Aline Ladret : D’autres projets numériques se montent ensuite entre ces acteurs (EPN, écoles, centre sociaux). Les café-cyber ont créé une vraie synergie.

Brette Carié : L’heure de vie de classe peut être une bonne opportunité pour aborder ces questions.

Eliane Morin-Limonet : Les parents pensent que les enfants sont à l’abri en étant sur internet à la maison. Mais en réalité, ils sont sur l’espace public.

Dorie Bruyas : Une approche festive et ludique au sein des établissements scolaires ou des centres sociaux peut être intéressante. Comme un mini « EVENT » autour d’une thématique précise (journée familiale et ludique organisée par Fréquence écoles de façon annuelle www.event01.fr).

Mehdi Chebira : A mis en place ce type de projets à l’occasion de manifestations sportives. Avait constaté que lors de tournois de foot, les jeunes et leurs familles étaient présents de 8h30 à 18h30 pour ne jouer que durant 1h30. Il a donc conçu un espace commun d’animation dans un des gymnases. Des ateliers numériques (création de bandes annonces, diffusion de vidéos, jeux vidéo, tablettes) qui ont permis d’instaurer un espace de discussion avec les parents sur les usages numériques de leurs enfants. Pas besoin de communication spécifique puisque les familels sont là, totalement disponibles. Cela permet de sortir d’une approche moralisatrice. Ils ne viennent pas pour cela. Le plus compliqué est sans doute de parvenir à mobiliser des médiateurs le WE.

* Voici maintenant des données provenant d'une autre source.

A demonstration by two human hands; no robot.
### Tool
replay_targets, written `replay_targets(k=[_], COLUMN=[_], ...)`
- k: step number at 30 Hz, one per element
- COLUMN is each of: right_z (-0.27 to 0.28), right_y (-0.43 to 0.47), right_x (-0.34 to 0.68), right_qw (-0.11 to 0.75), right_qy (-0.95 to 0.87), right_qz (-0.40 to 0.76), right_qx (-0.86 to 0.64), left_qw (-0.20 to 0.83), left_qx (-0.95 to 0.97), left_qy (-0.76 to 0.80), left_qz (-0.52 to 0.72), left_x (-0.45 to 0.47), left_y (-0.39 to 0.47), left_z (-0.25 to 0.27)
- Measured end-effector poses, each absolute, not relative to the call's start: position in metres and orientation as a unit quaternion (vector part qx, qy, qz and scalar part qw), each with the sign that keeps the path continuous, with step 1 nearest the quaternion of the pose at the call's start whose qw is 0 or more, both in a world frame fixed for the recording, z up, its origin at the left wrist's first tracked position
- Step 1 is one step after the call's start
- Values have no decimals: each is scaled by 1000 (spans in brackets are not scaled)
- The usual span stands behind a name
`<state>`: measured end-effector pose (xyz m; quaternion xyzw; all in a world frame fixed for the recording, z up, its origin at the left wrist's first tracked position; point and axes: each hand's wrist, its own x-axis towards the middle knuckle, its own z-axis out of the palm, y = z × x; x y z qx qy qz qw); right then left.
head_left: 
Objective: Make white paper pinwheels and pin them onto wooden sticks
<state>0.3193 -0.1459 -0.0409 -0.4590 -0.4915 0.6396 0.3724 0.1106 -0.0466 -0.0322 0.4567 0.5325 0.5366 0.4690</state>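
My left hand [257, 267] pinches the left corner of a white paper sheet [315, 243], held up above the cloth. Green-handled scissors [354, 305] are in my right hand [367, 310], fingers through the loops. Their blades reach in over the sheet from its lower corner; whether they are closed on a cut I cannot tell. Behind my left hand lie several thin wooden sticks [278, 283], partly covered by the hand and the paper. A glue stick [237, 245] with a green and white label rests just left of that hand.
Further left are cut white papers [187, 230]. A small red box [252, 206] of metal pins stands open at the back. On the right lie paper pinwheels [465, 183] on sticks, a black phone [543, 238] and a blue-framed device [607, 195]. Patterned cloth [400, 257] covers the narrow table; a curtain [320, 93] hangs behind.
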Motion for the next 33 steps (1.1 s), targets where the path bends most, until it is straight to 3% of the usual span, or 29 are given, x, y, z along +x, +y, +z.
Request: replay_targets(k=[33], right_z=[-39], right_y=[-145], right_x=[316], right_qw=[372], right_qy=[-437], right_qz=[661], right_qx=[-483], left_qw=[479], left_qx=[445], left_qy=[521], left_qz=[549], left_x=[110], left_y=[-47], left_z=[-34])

Cette idée peut être déclinée sur d’autres événements existants : un stand numérique sur une kermesse ou une journée portes ouvertes dans un établissement scolaire par exemple. Pour mobiliser les parents, mieux vaut profiter des moments déjà existants plutôt que d’en créer de nouveaux qui vont demander beaucoup d’énergie et de temps et vont provoquer des difficultés en terme de mobilisation.

Dorie Bruyas : Fréquence écoles a monté un projet au Collège Laurent Mourguet qui permet aux enseignants de publier sur le site du collège. Cela fonctionne très bien et la question de la publication par les élèves est dorénavant posée. Ce type de projet est intéressant car il permet de développer l’acculturation numérique des enseignants. L’équipe pédagogique monte ainsi en compétences et peut les réinvestir dans les enseignements. Par ailleurs, cela a permis de créer un lien et un espace de discussion entre les enseignants les élèves.

Mehdi Chebira : Il y a beaucoup de situations de chantage amoureux sur réseaux sociaux. Il conseille de partir de ce type de situations, des images et vidéos des jeunes pour aborder la question de l’identité numérique et non pas l’inverse.